= White Amazonian Indians =

Sightings or encounters with mysterious natives of the Amazon rainforest

White Amazonian Indians or White Indians is a term first applied to sightings or encounters with mysterious white skinned natives of the Amazon rainforest from the 16th century by Spanish missionaries. These encounters and tales sparked Percy Fawcett's journey into the uncharted jungle of the Amazonian Mato Grosso region. Various theories since the early 20th century have been proposed regarding the documented sightings or encounters.

==History==

The Spanish Dominican missionary Gaspar de Carvajal first claimed meeting a white tribe of Amazonians, he wrote in his Account of the Recent Discovery of the Famous Grand River (1542) of a tribe of Amazonian women who were "very white and tall" who had "long hair, braided and wound about their heads". British Journalist Harold T. Wilkins in his Mysteries of Ancient South America (1945) compiled further accounts of similar sightings of "White Indians" in the Amazon Rainforest from the 16th to 19th century by explorers and Jesuits.

Percy Fawcett in the 1920s searched for the Lost City of Z in the Amazon which he believed was inhabited by a race of "White Indians".

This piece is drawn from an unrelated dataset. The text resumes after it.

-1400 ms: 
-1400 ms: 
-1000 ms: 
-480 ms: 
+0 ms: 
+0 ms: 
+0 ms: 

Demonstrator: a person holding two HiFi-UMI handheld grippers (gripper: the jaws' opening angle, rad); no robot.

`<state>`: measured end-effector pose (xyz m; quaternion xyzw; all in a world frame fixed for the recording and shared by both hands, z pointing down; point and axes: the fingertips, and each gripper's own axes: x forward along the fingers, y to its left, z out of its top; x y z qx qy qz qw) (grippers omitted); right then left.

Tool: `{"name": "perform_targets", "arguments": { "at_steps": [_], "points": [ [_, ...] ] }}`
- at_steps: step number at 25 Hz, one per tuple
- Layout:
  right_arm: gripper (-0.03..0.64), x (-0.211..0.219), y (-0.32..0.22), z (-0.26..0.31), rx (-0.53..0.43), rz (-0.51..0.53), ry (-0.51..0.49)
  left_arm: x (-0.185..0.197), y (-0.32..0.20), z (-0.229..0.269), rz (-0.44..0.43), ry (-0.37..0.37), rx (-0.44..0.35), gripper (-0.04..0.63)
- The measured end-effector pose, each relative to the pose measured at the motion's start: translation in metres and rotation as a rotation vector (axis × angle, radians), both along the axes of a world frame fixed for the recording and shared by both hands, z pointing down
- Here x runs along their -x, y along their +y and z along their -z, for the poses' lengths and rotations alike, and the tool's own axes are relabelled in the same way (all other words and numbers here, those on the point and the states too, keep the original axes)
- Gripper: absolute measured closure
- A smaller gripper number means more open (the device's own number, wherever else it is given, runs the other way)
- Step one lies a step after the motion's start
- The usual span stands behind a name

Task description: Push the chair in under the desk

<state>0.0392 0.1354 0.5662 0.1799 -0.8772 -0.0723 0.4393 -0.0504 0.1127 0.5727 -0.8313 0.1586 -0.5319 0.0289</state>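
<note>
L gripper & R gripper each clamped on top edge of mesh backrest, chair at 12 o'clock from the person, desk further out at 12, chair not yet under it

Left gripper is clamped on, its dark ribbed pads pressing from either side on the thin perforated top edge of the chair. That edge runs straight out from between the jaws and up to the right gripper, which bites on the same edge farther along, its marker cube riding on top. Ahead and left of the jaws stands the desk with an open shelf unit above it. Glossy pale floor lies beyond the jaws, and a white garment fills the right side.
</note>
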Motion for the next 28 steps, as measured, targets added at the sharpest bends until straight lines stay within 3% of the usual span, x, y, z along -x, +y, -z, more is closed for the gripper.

Alexander Hamilton Rice's 1924-1925 expedition into the unmapped Amazonian regions adjacent to the Parima River was publicized in The New York Times in July 1925. The article contains the following physical description of the "White Indians":

Then two Indians who were bleached white by the sun, but of pure Indian blood, came out from the forest to greet the party. Dr. Rice described them as being undersized and undernourished. Their faces were streaked with pigments so that it was difficult to discern the features, but they were undeniably white. They wore no clothing, and carried bows and arrows which were tipped with poison, so the Indians in the expedition said. When the two received presents of beads and handkerchiefs they yelled to their companions and others soon emerged and joined the group, making in all twenty men and two women.

==Parakanã Indians==
One group of Indians who may be the source of some of these tales are the Brazilian Parakanã. Although some are light skinned, "Parakanã have skin colors that are not much different from those of other Amerindian groups.". Another journal article states "there is no evidence of miscegenation with Caucasians".

==Aché Indians==
The Aché (/ɑːˈtʃeɪ/ ah-CHAY-') Indians are a traditional hunter-gatherer tribe living in Paraguay. They are called "Guayakí" by Guarani speaking neighbors and in early anthropological accounts. Early descriptions of the Aché emphasized their white skin, light eye and hair color, heavy beards, Asiatic features, and practice of cannibalism as identifying characteristics. Some writers have suggested that they are the descendants of Norsemen or shipwrecked European sailors, although neighboring groups have said that they look Japanese, not European. A 1996 study reported that "recent genetic studies have in fact concluded that the Aché are physically and genetically dissimilar to most other South American Indians studied but they show no evidence of any European or African admixture."

==Guna of Panama==

Guna children in 1927. The child in the center is albino.

The Guna people of Panama and Colombia have a high incidence rate of albinism, which led Westerners to nickname them "white Indians" in the early 1900s.